Nedir bu? Sabah bizi yatağımızdan kaldıran, yemek yemeye zorlayan... İstemesek dahi işe gitmek zorunda oluşumuz... Hayat mı? Sanmıyorum. Bazı durumların alışkanlık haline gelmesi sonucunda, kendimizi nasıl hissedersek hissedelim, yapmak zorundaymışız gibi, bir kuralmış gibi tıpkı, zorlayarak dahi olsa o günü atlatmaya çalışmak gündelik alışkanlıklarımızın sonucu.

Evet, gerekiyor bu dediklerimin hepsi. Ama asıl aklıma takılan şu; kimse çalışmasa, herkes ailesinde var olan parayla geçirse gününü, yine de çalışmak zorundaymışız gibi hissedecek miydik?
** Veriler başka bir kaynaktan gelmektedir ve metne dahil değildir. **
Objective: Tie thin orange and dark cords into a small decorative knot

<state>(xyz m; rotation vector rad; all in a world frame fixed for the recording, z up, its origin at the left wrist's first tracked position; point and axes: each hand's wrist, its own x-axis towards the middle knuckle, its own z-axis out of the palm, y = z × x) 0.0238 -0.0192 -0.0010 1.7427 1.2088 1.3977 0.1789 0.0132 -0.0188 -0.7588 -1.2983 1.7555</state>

Yoksa bu hayat dediğimiz döngü, hep etrafımızdaki insanlarla mı ilişkili? Kendi fikrimizi oluşturan da çevre dediğimiz bu topluluk değil mi aslında? Fikrimce herkes etrafındaki beş insanın ortalamasıdır. Yanı başımızdaki insanlar ne kadar kültürlü ise o kadarız, ne kadar tembel ise o kadar tembeliz biz de. Evet, etrafımızdaki insanlar ortalamamız, ancak kendi ortalamamızı yükseltmek de bizim elimizde. En önemlisi bunun farkında olmak sanırım...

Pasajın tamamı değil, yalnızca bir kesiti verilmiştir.